Future directions for SDT research and practice
SDT research and its applications have increased tremendously in the two decades since our
previous CEP special issue article (Ryan & Deci, 2000) as a result of the efforts of hundreds of
scholars from dozens of nations, with varied interests in how the theory relates to educational
processes and outcomes. In this brief review we could discuss only a fraction of these efforts,
which are more fully presented in Ryan and Deci (2017). SDT is at this point formally made up
of six mini-theories covering not only the topics of intrinsic motivation, internalization and basic
needs, on which we focused in this review, but also those of life goals and aspirations, individual
differences in motivation, and motivation in personal relationships (see Ryan et al., 2019).
Moreover, SDT has a rich body of work connecting topics such as mindfulness, vitality, identity
formation, and eudaimonia to motivation and needs, all of which apply to educational processes.

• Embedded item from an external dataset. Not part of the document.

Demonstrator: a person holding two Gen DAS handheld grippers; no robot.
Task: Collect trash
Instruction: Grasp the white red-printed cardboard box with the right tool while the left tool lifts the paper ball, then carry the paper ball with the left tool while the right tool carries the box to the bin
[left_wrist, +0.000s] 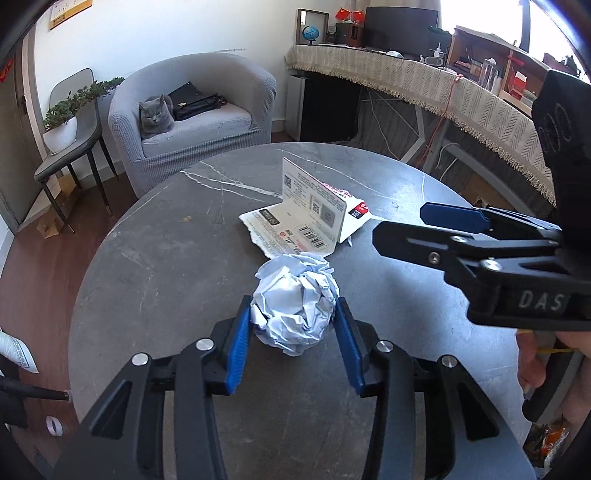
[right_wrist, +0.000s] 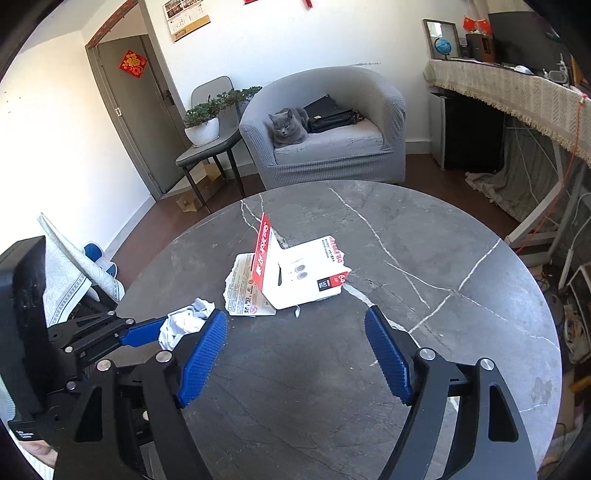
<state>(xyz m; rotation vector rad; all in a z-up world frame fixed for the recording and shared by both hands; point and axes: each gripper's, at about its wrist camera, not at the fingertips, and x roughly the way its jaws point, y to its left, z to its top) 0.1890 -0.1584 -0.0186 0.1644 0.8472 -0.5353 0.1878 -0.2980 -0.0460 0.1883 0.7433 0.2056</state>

Commentators in this special issue have raised the important question of whether we need
multiple perspectives on motivation or have bemoaned the proliferation of terms and jargon
across theories that can be confusing to practitioners. In this regard, SDT represents both an
expansive and expandable framework that provides a unified perspective on diverse phenomena
that cut across many theories such as expectancies, rewards, efficacy, evaluations and feedback,
praise, values, approach and avoidance motives, achievement goals, ego- and task-involvement,
contingencies of self-esteem, life aspirations, self- concepts, epistemic emotions, identity,
culture, and many other con- structs of interest to educators. SDT’s predictions and findings
often (though do not always) converge with those of alternative models, even though SDT’s
formulations have been derived from a “brick by brick” approach to theory construction,
strategically relying on incremental theory expansions, each based in convergent empirical
evidence, to avoid errors of commission (Ryan & Deci, 2019). We have also, where
contradictions emerge, invited “paradigm clashes” to test competing hypotheses, including with
behaviourist, cultural relativist, social cognitive, objectivist, and other distinct models, ever
sharpening SDT’s formulations. The resulting clarity, reliability and coherence of SDT suggests
it can continue to contribute to the coordination and synthesis of diverse constructs and findings.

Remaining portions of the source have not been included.